__Instructions to follow__:
Every line of the material needs an exact copy, apart from the images.

__Data block__:
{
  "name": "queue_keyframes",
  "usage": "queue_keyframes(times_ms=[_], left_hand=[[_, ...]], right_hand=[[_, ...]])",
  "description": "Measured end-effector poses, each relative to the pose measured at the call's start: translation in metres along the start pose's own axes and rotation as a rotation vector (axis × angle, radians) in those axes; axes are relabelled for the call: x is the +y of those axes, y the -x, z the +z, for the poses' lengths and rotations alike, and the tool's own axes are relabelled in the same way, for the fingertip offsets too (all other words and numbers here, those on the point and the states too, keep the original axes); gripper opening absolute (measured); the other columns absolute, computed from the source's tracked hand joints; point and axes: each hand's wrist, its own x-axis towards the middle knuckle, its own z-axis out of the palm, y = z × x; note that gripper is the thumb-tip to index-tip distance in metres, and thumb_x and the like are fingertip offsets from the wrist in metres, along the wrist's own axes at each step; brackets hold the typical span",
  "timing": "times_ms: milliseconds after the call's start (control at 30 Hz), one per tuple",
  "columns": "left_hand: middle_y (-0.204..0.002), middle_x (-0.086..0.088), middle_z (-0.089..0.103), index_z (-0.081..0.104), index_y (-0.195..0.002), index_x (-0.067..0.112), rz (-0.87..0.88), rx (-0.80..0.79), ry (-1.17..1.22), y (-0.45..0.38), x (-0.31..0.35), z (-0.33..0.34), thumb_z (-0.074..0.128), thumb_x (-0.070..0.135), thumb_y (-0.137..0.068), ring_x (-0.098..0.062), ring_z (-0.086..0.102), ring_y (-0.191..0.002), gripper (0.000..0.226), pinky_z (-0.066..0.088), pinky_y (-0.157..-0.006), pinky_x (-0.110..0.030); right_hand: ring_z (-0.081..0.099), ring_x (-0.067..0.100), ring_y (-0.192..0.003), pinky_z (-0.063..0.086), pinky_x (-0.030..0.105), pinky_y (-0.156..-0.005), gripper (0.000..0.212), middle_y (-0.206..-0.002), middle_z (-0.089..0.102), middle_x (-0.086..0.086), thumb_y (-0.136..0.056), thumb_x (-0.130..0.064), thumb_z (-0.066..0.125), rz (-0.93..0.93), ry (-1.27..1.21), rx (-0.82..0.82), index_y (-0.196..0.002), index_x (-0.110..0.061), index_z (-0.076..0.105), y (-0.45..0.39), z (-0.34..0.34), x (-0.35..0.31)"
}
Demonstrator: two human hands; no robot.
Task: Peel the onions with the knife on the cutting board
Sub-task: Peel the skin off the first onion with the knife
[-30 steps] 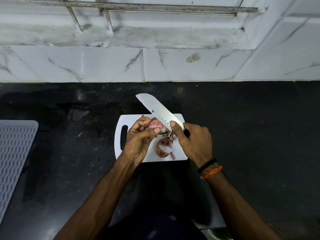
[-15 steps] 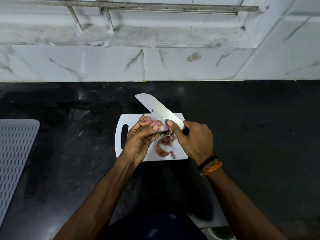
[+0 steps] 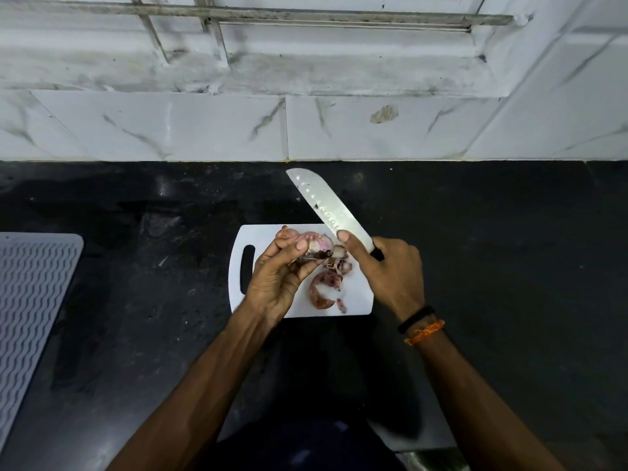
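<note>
Gripping a partly peeled onion [image 3: 314, 245] in curled fingers, the left hand [image 3: 283, 280] holds it above the white cutting board [image 3: 356, 300]. Right hand [image 3: 390, 273] clasps the knife [image 3: 326, 207] handle, thumb on the blade just right of the onion. Peels [image 3: 323, 288] lie below the grip.

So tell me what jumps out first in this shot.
The broad steel knife stands out, angled up over the black counter, its handle in the right hand. Beside it the left hand holds a half-peeled pink onion above the white plastic cutting board, where curled purple peels lie.
</note>
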Motion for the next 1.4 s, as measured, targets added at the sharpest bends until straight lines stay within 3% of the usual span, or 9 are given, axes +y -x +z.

__Response to this exercise__:
{
  "name": "queue_keyframes",
  "usage": "queue_keyframes(times_ms=[_], left_hand=[[_, ...]], right_hand=[[_, ...]])",
  "description": "Measured end-effector poses, each relative to the pose measured at the call's start: translation in metres along the start pose's own axes and rotation as a rotation vector (axis × angle, radians) in those axes; axes are relabelled for the call: x is the +y of those axes, y the -x, z the +z, for the poses' lengths and rotations alike, and the tool's own axes are relabelled in the same way, for the fingertip offsets too (all other words and numbers here, those on the point and the states too, keep the original axes); gripper opening absolute (measured); the other columns absolute, computed from the source's tracked hand joints; point and axes: each hand's wrist, its own x-axis towards the middle knuckle, its own z-axis out of the palm, y = z × x; note that gripper is the thumb-tip to index-tip distance in metres, and thumb_x and the like are fingertip offsets from the wrist in metres, along the wrist's own axes at each step; brackets hold the typical span",
  "timing": "times_ms: milliseconds after the call's start (control at 30 Hz), one per tuple",
  "columns": "left_hand: middle_y (-0.204..0.002), middle_x (-0.086..0.088), middle_z (-0.089..0.103), index_z (-0.081..0.104), index_y (-0.195..0.002), index_x (-0.067..0.112), rz (-0.87..0.88), rx (-0.80..0.79), ry (-1.17..1.22), y (-0.45..0.38), x (-0.31..0.35), z (-0.33..0.34), thumb_z (-0.074..0.128), thumb_x (-0.070..0.135), thumb_y (-0.137..0.068), ring_x (-0.098..0.062), ring_z (-0.086..0.102), ring_y (-0.191..0.002), gripper (0.000..0.226), pinky_z (-0.066..0.088), pinky_y (-0.157..-0.006), pinky_x (-0.110..0.030); right_hand: ring_z (-0.081..0.099), ring_x (-0.067..0.100), ring_y (-0.192..0.003), pinky_z (-0.063..0.086), pinky_x (-0.030..0.105), pinky_y (-0.156..-0.005), gripper (0.000..0.212), middle_y (-0.206..-0.002), middle_z (-0.089..0.102), middle_x (-0.086..0.086), thumb_y (-0.136..0.056), thumb_x (-0.130..0.064), thumb_z (-0.066..0.125), rz (-0.93..0.93), ry (-1.27..1.21), rx (-0.82..0.82), index_y (-0.196..0.002), index_x (-0.110..0.061), index_z (-0.076..0.105), y (-0.45..0.39), z (-0.34..0.34), x (-0.35..0.31)"
}
Demonstrator: two human hands; no robot.
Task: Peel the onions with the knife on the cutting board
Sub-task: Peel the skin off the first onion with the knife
[-30 steps] 
[-15 steps] 
[+0 steps] 
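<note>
Gripping a partly peeled onion [image 3: 314, 245] in curled fingers, the left hand [image 3: 283, 280] holds it above the white cutting board [image 3: 356, 300]. Right hand [image 3: 390, 273] clasps the knife [image 3: 326, 207] handle, thumb on the blade just right of the onion. Peels [image 3: 323, 288] lie below the grip.

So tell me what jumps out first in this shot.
The broad steel knife stands out, angled up over the black counter, its handle in the right hand. Beside it the left hand holds a half-peeled pink onion above the white plastic cutting board, where curled purple peels lie.
</note>
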Motion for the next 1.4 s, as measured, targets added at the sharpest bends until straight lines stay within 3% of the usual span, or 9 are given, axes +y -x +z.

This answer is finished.